Work item =>
In the material below, write out each line word for word and omit the pictures.

■ ■ ■ ■ ■

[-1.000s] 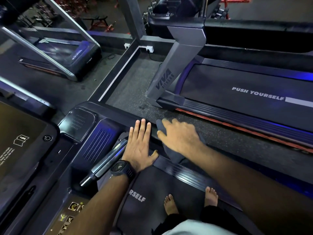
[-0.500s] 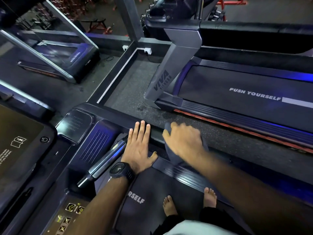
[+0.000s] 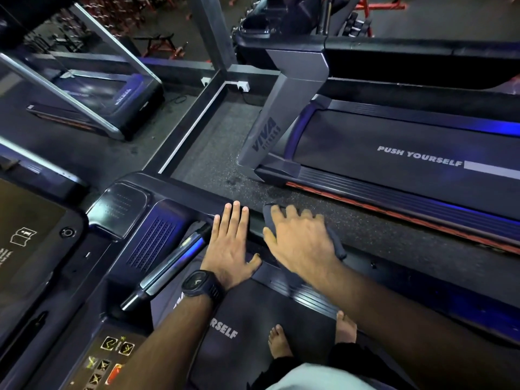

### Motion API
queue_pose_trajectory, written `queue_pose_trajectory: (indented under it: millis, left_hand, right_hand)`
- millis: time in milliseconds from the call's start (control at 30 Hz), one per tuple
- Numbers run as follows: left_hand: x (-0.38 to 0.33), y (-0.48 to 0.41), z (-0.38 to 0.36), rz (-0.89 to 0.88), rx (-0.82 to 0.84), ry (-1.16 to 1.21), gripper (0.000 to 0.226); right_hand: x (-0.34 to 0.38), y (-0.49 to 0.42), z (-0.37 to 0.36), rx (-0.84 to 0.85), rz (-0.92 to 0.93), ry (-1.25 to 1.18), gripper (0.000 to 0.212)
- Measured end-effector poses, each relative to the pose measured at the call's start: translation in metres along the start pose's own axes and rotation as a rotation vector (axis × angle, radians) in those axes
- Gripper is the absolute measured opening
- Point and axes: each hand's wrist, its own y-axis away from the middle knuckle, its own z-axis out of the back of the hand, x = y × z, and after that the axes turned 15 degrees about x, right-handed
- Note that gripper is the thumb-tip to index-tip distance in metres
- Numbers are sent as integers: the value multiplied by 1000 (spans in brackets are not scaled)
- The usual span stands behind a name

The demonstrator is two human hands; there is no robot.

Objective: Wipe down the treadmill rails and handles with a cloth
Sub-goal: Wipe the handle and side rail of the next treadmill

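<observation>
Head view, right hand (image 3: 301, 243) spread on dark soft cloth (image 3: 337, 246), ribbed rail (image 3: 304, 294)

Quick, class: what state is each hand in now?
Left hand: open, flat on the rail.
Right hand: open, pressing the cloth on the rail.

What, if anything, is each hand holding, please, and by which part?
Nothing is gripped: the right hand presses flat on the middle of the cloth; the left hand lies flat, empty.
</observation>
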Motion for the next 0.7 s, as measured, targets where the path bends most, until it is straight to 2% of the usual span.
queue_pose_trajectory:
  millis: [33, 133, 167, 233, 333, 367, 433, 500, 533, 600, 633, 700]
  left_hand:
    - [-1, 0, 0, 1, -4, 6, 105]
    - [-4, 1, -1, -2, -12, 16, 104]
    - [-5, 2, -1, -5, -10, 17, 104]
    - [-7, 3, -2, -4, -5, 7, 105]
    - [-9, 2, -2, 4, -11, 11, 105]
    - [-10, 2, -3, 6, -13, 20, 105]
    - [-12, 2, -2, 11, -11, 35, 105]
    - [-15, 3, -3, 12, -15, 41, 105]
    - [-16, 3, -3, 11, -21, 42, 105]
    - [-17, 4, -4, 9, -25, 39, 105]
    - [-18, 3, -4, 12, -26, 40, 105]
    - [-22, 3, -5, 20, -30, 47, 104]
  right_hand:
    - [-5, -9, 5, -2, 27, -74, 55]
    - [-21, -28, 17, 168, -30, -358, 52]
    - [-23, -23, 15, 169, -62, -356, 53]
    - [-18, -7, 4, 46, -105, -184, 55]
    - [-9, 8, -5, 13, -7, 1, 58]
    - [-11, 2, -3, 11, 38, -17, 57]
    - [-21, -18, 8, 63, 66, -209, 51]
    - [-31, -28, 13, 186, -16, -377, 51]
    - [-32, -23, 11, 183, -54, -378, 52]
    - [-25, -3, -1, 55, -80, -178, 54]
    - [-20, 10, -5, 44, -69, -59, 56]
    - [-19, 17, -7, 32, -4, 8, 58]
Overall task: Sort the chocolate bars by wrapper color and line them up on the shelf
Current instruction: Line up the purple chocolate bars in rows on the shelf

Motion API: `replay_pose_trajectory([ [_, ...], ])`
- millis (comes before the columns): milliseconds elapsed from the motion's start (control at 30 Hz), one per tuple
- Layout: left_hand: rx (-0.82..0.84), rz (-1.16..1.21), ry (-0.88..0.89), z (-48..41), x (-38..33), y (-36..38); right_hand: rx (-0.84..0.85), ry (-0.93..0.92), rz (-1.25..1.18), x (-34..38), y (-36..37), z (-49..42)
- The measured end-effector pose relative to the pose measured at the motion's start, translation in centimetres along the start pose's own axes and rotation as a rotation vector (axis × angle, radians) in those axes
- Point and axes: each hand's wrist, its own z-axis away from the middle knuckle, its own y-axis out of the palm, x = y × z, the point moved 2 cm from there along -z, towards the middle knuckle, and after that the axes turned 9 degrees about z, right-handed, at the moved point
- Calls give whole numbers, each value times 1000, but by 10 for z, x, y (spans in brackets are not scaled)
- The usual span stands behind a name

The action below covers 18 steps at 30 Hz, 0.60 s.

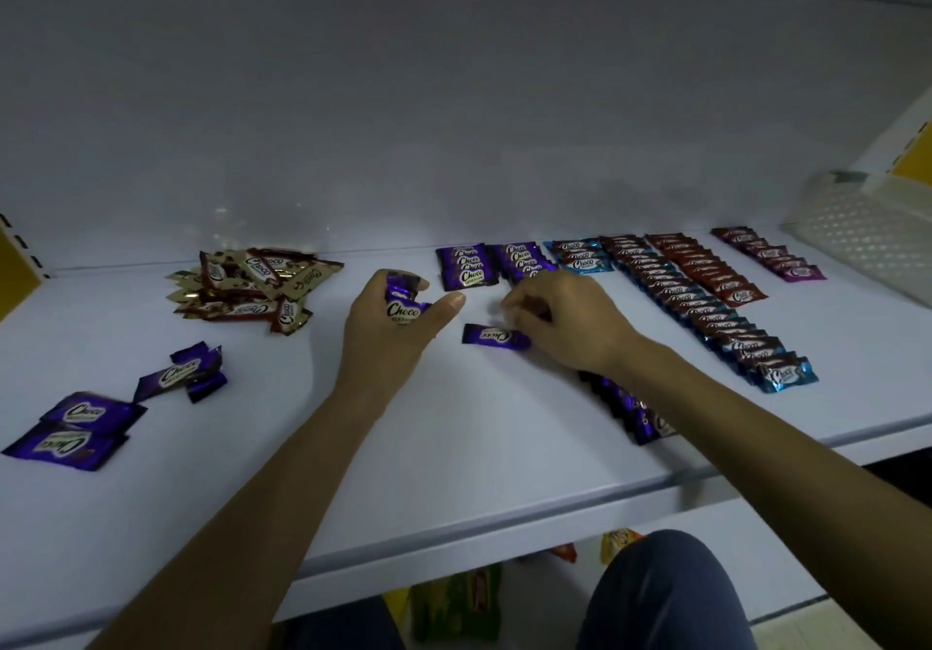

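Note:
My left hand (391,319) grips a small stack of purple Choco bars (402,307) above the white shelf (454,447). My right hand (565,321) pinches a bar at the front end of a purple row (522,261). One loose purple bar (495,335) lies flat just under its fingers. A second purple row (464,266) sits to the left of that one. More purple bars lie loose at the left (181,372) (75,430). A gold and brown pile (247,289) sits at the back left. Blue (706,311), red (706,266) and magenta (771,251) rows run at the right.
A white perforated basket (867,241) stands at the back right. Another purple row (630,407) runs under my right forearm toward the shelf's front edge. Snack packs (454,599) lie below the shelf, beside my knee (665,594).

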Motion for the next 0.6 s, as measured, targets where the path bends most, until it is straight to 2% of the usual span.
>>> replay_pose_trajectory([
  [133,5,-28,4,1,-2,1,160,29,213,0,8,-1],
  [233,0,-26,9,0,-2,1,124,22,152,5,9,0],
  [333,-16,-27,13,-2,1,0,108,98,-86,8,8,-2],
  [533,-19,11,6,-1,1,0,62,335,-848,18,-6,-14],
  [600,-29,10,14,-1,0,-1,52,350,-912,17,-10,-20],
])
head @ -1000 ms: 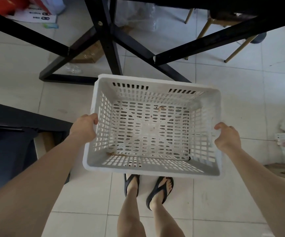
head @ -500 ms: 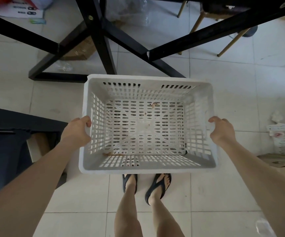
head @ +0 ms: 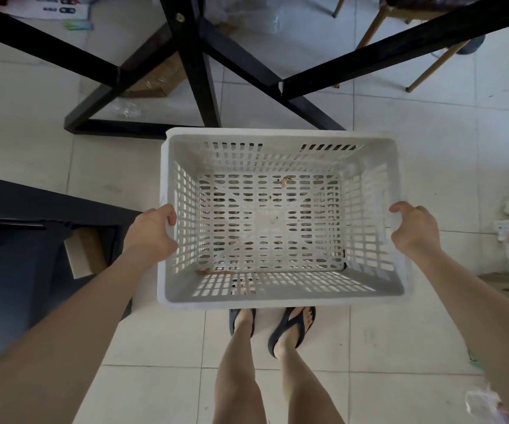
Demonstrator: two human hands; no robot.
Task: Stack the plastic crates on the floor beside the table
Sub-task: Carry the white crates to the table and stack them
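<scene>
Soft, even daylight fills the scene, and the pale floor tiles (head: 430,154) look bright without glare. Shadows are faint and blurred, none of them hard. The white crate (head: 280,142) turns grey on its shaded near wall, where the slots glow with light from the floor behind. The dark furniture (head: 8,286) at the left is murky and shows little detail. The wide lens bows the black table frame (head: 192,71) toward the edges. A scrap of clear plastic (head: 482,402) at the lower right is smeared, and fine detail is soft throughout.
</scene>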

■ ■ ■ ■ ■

Written answer =>
[-1.000s] 
[-0.500s] 
[+0.000s] 

### Motion API
queue_pose_trajectory, written `queue_pose_trajectory: (indented under it: millis, left_hand, right_hand)`
- millis: time in milliseconds from the call's start (control at 30 Hz), one per tuple
- Numbers run as follows: left_hand: x (-0.38 to 0.33), y (-0.48 to 0.41), z (-0.38 to 0.36), rz (-0.89 to 0.88), rx (-0.82 to 0.84), ry (-1.16 to 1.21), gripper (0.000 to 0.226); right_hand: x (-0.34 to 0.38), y (-0.49 to 0.42), z (-0.37 to 0.36), rx (-0.84 to 0.85), rz (-0.92 to 0.93), ry (-1.25 to 1.18), gripper (0.000 to 0.212)
- Measured end-effector poses, each relative to the pose measured at the call's start: translation in metres along the start pose's own axes and rotation as a rotation vector (axis × angle, radians) in those axes
- Gripper is the absolute measured opening
- Point and axes: each hand's wrist, its own y-axis away from the middle knuckle, its own z-axis out of the back of the hand, x = y × z, and after that the axes turned 15 degrees about x, right-handed
- Note that gripper is the thumb-tip to index-tip distance in metres
- Numbers are sent as integers: the value multiplied by 1000 (spans in brackets are not scaled)
- The usual span stands behind a name

The demonstrator is two human hands; there is no robot.

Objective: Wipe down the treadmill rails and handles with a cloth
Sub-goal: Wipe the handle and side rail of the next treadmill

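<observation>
Head view, right hand (image 3: 301, 243) spread on dark soft cloth (image 3: 337, 246), ribbed rail (image 3: 304, 294)

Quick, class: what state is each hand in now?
Left hand: open, flat on the rail.
Right hand: open, pressing the cloth on the rail.

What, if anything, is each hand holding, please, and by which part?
Nothing is gripped: the right hand presses flat on the middle of the cloth; the left hand lies flat, empty.
</observation>
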Motion for the next 0.7 s, as measured, targets where the path bends most, until it is straight to 2% of the usual span.
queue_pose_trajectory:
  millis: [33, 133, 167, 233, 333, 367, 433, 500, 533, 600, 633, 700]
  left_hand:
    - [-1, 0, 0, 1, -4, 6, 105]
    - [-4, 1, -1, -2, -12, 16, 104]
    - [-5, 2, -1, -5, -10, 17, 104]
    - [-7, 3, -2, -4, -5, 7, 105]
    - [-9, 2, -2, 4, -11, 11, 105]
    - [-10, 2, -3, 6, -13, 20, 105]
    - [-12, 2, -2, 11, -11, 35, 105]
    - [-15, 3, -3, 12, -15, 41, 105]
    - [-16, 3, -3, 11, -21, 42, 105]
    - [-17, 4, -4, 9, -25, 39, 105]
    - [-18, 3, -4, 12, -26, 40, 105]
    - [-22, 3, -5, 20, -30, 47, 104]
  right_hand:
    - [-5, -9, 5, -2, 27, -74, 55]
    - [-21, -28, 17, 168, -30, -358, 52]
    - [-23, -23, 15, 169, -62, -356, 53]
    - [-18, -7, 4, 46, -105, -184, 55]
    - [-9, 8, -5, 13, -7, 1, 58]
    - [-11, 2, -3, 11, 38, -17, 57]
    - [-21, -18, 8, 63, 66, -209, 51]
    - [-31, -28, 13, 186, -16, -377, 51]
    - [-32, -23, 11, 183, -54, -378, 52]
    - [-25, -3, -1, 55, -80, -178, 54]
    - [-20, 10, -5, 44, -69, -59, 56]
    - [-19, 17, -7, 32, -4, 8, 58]
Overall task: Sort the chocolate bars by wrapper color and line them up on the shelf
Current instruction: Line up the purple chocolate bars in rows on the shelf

Motion API: `replay_pose_trajectory([ [_, ...], ])`
- millis (comes before the columns): milliseconds elapsed from the motion's start (control at 30 Hz), one per tuple
- Layout: left_hand: rx (-0.82..0.84), rz (-1.16..1.21), ry (-0.88..0.89), z (-48..41), x (-38..33), y (-36..38); right_hand: rx (-0.84..0.85), ry (-0.93..0.92), rz (-1.25..1.18), x (-34..38), y (-36..37), z (-49..42)
- The measured end-effector pose relative to the pose measured at the motion's start, translation in centimetres along the start pose's own axes and rotation as a rotation vector (axis × angle, radians) in those axes
- Point and axes: each hand's wrist, its own z-axis away from the middle knuckle, its own y-axis out of the palm, x = y × z, the point moved 2 cm from there along -z, towards the middle knuckle, and after that the axes turned 9 degrees about z, right-handed, at the moved point
- Calls give whole numbers, each value times 1000, but by 10 for z, x, y (spans in brackets are not scaled)
- The usual span stands behind a name

The action below covers 18 steps at 30 Hz, 0.60 s.


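Note:
My left hand (391,319) grips a small stack of purple Choco bars (402,307) above the white shelf (454,447). My right hand (565,321) pinches a bar at the front end of a purple row (522,261). One loose purple bar (495,335) lies flat just under its fingers. A second purple row (464,266) sits to the left of that one. More purple bars lie loose at the left (181,372) (75,430). A gold and brown pile (247,289) sits at the back left. Blue (706,311), red (706,266) and magenta (771,251) rows run at the right.
A white perforated basket (867,241) stands at the back right. Another purple row (630,407) runs under my right forearm toward the shelf's front edge. Snack packs (454,599) lie below the shelf, beside my knee (665,594).
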
Motion for the next 0.6 s, as measured, targets where the path bends most, until it is straight to 2% of the usual span.
>>> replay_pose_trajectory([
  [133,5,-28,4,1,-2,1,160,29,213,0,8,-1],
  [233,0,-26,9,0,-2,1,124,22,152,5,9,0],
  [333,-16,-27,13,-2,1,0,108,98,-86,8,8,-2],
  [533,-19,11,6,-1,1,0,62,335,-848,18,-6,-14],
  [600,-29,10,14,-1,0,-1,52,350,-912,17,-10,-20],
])
head @ -1000 ms: 
head @ -500 ms: 
head @ +0 ms: 
Demonstrator: two human hands; no robot.
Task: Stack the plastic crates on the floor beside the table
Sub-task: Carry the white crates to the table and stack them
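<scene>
Soft, even daylight fills the scene, and the pale floor tiles (head: 430,154) look bright without glare. Shadows are faint and blurred, none of them hard. The white crate (head: 280,142) turns grey on its shaded near wall, where the slots glow with light from the floor behind. The dark furniture (head: 8,286) at the left is murky and shows little detail. The wide lens bows the black table frame (head: 192,71) toward the edges. A scrap of clear plastic (head: 482,402) at the lower right is smeared, and fine detail is soft throughout.
</scene>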

The required output has been supplied.